── Recorded information

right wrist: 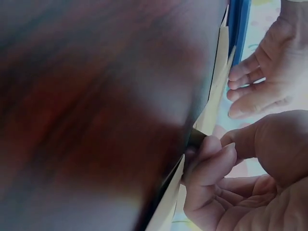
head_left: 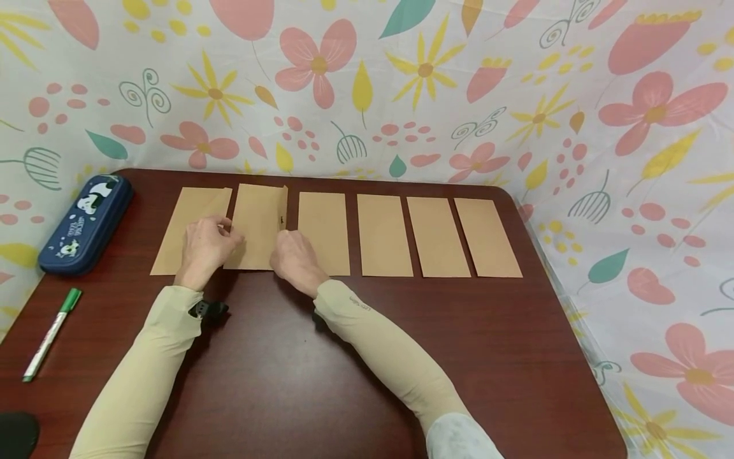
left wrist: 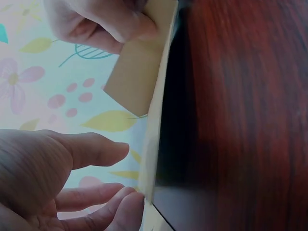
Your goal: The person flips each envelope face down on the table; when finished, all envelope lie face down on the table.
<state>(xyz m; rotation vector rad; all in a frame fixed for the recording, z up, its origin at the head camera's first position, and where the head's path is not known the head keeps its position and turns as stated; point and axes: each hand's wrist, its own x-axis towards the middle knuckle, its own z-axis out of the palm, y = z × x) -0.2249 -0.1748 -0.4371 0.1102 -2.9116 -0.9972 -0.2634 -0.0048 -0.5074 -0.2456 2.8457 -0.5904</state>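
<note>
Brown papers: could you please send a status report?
Right hand gripping second-from-left paper by raised edge. Left hand at its left edge. Nothing visible in the way.

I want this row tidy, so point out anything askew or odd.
The second brown card from the left stands out: its right edge is lifted at the right hand, while the three rightmost cards lie flat. Nothing looks spilled.

Bright, even light over printed cloth (head_left: 401,95); pale glare on dark surface (head_left: 309,382), soft shadows beside sleeves (head_left: 140,370). Head view fairly crisp. Wrist views look dimmer, hazier to me: wood grain (right wrist: 86,96) smeared, black shadow along brown paper (left wrist: 154,130) in left one.
</note>
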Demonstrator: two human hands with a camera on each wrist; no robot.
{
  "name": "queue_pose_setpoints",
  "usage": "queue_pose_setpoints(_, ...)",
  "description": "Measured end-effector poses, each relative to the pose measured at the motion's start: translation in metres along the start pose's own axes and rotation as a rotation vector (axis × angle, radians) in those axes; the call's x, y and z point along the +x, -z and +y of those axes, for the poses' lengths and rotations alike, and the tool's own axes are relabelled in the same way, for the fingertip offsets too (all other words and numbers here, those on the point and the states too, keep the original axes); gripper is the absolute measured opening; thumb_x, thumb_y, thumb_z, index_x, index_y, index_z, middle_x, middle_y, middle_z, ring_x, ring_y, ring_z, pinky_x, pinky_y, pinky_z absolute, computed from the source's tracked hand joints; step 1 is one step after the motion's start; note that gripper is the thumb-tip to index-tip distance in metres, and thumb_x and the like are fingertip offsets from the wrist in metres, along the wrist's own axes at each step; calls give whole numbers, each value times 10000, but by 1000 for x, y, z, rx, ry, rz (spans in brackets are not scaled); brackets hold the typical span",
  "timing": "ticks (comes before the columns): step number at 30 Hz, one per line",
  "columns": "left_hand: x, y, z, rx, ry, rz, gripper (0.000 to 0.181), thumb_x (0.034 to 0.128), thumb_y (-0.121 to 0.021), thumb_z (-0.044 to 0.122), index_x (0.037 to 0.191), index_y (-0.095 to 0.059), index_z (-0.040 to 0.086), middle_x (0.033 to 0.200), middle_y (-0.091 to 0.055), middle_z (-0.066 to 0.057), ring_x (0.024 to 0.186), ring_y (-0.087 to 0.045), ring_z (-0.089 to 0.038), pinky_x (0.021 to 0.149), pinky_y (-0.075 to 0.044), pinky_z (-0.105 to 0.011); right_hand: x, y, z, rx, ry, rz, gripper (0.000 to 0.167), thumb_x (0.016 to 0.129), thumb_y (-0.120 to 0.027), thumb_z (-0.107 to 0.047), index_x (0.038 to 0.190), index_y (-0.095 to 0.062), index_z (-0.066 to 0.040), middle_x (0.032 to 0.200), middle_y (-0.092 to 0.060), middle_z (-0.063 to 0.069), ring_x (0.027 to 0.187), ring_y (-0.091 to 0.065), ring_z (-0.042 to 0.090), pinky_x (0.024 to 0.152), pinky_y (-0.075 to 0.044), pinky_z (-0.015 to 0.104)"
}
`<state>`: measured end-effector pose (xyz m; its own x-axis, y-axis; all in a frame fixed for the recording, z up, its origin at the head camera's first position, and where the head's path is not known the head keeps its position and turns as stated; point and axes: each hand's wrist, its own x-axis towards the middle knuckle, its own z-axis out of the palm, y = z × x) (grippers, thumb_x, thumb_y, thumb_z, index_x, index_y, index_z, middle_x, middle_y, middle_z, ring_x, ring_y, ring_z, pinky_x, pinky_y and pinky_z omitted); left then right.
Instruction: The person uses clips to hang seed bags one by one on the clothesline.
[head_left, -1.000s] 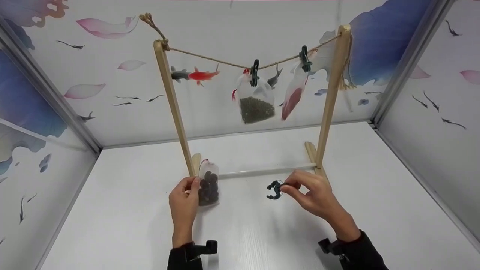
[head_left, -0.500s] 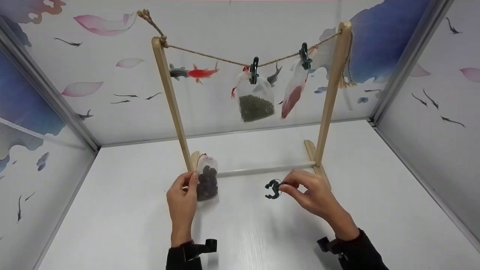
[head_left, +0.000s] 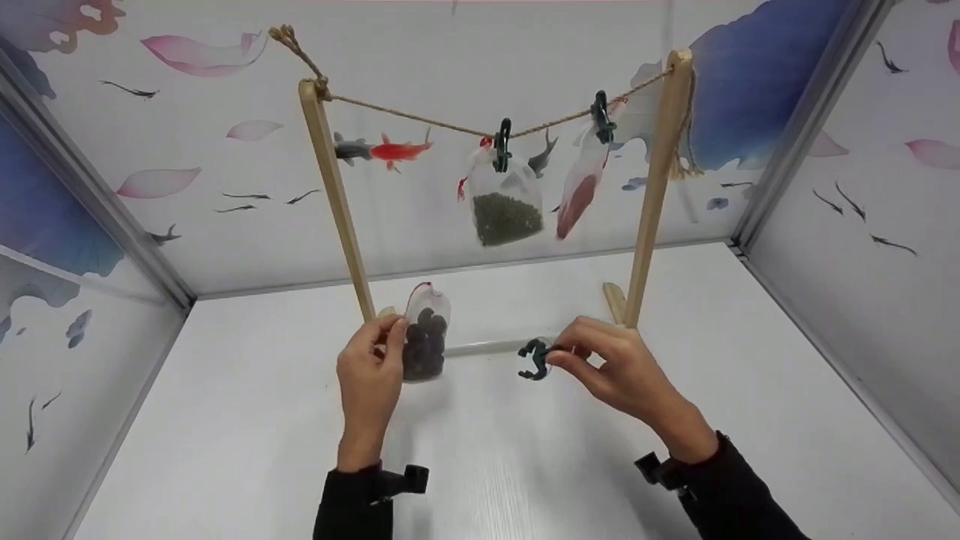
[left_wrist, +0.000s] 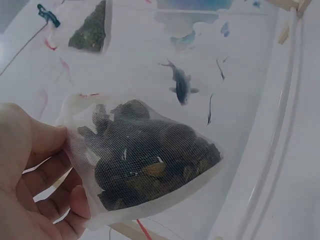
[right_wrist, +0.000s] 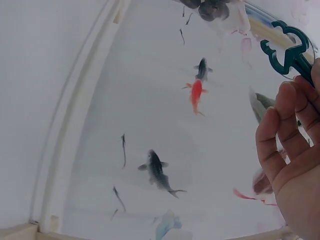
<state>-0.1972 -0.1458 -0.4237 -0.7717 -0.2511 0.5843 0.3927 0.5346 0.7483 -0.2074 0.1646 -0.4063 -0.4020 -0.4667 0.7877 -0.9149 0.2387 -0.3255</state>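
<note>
My left hand point(head_left: 369, 367) pinches the side edge of a white mesh drawstring bag point(head_left: 426, 341) between thumb and fingers. Dark round pieces fill the lower part of this bag, seen close up in the left wrist view point(left_wrist: 155, 155). The bag is held in the air beside the rack's left post. My right hand point(head_left: 615, 367) pinches the handles of a dark green plastic clip point(head_left: 535, 358), whose jaws point left and stand apart. In the right wrist view the same clip point(right_wrist: 290, 55) shows nothing between its jaws. Bag and clip are apart from each other.
A wooden rack with a left post point(head_left: 337, 195) and a right post point(head_left: 660, 187) carries a sagging twine line point(head_left: 412, 115). Clipped on it hang a mesh bag of green grains point(head_left: 507, 217) and a bag with reddish contents point(head_left: 577, 202). A white crossbar point(head_left: 487, 347) joins the rack's feet.
My left hand has raised the bag of dark pieces and shifted it slightly right. My right hand has moved a little up and left with the clip.
</note>
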Motion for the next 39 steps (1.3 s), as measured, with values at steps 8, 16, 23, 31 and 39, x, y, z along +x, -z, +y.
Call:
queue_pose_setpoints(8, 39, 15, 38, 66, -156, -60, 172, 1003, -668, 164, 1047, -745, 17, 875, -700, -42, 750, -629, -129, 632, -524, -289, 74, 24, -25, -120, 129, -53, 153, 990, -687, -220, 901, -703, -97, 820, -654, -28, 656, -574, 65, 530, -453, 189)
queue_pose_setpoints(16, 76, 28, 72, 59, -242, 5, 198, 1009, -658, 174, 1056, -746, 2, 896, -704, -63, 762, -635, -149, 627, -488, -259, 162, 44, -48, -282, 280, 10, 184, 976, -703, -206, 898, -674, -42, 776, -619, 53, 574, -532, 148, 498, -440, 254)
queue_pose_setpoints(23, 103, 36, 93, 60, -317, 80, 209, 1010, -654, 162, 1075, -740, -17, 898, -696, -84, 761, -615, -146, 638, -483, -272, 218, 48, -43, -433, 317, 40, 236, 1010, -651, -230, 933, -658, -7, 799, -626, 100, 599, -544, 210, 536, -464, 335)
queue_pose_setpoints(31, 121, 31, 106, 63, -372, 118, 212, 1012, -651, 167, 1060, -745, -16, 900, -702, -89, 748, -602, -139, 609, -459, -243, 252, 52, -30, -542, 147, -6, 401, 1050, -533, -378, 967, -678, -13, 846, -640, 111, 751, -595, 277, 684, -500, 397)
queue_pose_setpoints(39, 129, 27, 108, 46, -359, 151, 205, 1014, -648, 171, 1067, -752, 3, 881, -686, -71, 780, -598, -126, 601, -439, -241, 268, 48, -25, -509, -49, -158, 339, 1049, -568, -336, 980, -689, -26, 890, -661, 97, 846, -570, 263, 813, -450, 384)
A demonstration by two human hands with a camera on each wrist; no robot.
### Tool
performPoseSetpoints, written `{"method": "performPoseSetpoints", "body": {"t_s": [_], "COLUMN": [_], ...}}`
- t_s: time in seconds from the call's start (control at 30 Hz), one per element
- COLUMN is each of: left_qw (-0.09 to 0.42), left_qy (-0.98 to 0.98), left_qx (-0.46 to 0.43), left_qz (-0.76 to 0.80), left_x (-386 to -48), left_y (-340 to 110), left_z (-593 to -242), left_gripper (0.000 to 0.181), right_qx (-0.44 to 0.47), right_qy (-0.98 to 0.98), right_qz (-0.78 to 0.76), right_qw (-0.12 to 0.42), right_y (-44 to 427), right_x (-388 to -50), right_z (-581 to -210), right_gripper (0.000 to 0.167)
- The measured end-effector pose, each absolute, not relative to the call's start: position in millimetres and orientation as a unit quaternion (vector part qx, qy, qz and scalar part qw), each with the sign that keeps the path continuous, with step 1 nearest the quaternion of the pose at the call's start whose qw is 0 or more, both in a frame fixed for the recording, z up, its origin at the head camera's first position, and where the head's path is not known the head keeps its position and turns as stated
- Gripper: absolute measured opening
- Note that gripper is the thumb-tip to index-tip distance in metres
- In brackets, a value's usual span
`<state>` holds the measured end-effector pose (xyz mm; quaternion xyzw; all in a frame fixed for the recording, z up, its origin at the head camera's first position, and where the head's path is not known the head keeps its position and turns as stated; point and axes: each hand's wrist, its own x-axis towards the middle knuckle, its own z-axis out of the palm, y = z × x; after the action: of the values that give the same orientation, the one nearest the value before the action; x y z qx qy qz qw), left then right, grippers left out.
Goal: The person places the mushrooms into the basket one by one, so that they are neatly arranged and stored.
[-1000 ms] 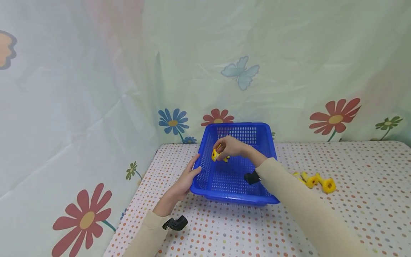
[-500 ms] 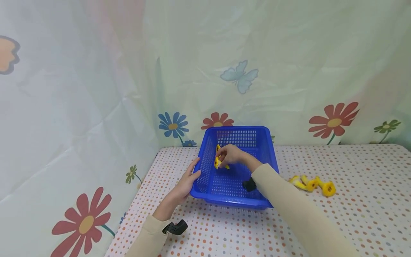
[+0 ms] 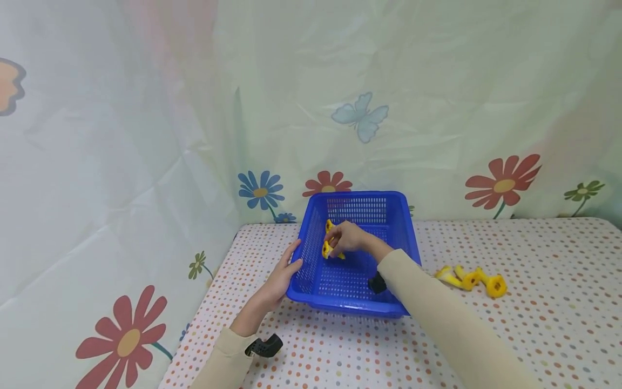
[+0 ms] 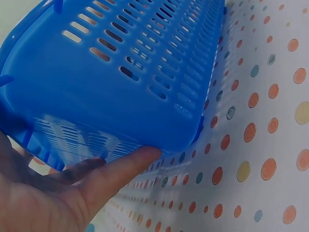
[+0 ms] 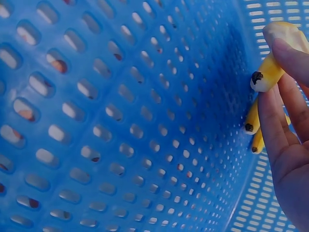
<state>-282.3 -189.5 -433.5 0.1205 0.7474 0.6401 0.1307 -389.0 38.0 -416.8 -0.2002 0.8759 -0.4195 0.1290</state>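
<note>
Legible markings: none. No text, label, brand, number or sign can be read in any view.
</note>
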Motion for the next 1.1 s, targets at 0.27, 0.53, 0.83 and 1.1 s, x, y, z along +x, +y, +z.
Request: {"method": "performPoseSetpoints", "body": {"t_s": [0.27, 0.53, 0.83, 1.1], "left_qw": [0.124, 0.12, 0.114, 0.114], "left_qy": [0.75, 0.756, 0.759, 0.762], "left_qx": [0.12, 0.12, 0.126, 0.127], "left_qz": [0.638, 0.632, 0.629, 0.625], "left_x": [-282.8, -282.6, -282.9, -282.3], "left_y": [-187.8, -187.3, -188.5, -187.1], "left_z": [-432.5, -435.0, -436.2, -434.6], "left_gripper": [0.056, 0.056, 0.057, 0.058], "right_qx": [-0.21, -0.208, -0.195, -0.188], "right_qy": [0.88, 0.88, 0.883, 0.885], "right_qz": [-0.405, -0.405, -0.404, -0.405], "right_qw": [0.134, 0.135, 0.138, 0.132], "right_y": [38.8, 37.6, 35.9, 35.9], "right_x": [-392.0, -391.9, -393.4, -392.1], "right_z": [-420.6, -425.5, -431.0, -430.8], "right_gripper": [0.033, 0.033, 0.033, 0.033]}}
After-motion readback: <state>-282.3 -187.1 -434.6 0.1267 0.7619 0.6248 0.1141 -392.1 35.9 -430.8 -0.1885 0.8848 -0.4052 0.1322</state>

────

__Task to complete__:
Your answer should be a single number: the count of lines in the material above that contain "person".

__Expected answer__:
3